◆ **Required action**: Across the entries, count the lines that include "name" and report only that number.

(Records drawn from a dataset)

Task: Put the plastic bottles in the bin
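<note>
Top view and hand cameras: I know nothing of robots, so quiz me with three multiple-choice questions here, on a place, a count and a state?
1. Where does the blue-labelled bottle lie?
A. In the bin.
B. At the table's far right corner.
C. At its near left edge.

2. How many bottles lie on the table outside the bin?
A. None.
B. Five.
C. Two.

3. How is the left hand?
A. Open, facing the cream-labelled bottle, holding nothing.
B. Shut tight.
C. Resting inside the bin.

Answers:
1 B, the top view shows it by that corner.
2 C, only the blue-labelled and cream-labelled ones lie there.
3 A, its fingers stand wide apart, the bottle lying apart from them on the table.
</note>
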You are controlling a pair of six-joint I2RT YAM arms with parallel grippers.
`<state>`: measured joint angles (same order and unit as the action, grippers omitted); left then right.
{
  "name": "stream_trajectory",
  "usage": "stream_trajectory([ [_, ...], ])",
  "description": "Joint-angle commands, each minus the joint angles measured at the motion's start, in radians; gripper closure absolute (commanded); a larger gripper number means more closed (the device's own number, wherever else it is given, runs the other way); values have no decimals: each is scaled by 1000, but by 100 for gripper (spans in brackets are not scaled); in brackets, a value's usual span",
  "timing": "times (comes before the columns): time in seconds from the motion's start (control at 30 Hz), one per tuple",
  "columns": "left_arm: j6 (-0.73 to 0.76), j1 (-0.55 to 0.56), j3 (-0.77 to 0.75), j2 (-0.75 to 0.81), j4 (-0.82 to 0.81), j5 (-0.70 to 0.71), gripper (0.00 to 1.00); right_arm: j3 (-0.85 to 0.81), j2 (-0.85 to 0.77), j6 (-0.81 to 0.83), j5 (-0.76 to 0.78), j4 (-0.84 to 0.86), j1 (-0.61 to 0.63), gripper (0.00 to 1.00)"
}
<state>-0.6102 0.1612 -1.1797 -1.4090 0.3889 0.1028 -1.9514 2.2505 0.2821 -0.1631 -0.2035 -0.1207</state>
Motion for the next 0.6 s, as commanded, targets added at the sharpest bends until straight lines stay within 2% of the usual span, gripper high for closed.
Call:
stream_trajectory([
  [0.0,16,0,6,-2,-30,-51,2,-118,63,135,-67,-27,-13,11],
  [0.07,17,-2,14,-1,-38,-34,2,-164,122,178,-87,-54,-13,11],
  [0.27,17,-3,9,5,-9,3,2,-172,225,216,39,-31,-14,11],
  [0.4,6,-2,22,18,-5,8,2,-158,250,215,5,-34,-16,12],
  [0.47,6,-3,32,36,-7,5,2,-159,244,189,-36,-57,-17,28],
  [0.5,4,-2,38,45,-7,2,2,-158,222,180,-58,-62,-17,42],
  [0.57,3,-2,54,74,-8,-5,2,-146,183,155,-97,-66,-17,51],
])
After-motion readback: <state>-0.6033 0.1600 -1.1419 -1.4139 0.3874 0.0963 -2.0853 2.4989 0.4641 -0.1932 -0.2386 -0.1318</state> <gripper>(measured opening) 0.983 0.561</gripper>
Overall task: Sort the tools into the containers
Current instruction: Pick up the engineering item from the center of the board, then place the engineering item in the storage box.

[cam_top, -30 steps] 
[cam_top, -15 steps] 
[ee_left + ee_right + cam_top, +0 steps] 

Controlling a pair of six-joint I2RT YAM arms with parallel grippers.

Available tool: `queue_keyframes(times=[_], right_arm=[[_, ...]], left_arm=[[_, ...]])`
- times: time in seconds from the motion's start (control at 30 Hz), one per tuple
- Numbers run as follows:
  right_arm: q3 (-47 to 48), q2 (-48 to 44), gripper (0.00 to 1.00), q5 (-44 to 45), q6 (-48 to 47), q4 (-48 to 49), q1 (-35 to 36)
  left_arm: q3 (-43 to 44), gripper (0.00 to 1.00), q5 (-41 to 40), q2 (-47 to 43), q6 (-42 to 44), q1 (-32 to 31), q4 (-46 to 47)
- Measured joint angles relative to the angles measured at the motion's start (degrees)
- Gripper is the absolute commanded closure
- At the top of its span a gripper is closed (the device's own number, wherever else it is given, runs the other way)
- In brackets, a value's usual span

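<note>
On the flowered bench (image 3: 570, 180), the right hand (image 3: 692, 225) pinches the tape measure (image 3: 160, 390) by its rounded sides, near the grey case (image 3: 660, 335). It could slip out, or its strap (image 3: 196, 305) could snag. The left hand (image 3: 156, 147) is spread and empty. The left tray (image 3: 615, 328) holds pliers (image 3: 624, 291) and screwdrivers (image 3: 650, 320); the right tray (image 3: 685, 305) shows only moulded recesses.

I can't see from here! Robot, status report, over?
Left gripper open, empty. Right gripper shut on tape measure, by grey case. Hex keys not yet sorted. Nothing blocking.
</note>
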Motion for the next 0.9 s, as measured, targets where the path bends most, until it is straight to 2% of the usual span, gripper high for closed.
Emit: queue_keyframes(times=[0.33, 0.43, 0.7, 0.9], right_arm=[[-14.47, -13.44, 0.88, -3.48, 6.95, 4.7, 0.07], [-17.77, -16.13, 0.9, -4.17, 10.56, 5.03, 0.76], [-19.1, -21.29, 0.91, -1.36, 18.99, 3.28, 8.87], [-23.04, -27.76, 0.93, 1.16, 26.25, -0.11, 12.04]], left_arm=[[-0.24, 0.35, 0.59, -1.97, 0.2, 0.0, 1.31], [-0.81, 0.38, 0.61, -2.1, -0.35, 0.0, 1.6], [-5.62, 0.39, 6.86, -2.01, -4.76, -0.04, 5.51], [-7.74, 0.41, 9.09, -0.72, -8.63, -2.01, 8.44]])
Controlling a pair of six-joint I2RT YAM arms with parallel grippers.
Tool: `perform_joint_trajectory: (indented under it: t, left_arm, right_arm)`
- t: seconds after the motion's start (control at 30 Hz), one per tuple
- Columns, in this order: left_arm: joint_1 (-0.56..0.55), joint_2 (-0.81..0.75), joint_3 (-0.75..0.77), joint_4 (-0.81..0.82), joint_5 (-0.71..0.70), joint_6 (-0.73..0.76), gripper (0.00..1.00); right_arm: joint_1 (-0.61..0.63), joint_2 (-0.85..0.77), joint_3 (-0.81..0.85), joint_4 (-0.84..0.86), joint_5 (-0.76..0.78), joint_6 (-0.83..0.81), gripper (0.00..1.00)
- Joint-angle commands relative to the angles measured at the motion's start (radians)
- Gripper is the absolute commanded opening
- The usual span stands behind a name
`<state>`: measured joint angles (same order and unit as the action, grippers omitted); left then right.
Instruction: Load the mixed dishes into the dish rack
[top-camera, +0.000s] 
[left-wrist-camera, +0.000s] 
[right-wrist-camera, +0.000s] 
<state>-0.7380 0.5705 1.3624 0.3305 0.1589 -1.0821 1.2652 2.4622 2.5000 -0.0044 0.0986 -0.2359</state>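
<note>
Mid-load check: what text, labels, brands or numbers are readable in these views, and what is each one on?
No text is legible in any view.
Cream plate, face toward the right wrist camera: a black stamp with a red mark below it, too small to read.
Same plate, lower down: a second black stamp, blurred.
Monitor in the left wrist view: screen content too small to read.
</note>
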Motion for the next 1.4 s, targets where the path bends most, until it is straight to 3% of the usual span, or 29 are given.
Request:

◆ **Task answer**: 2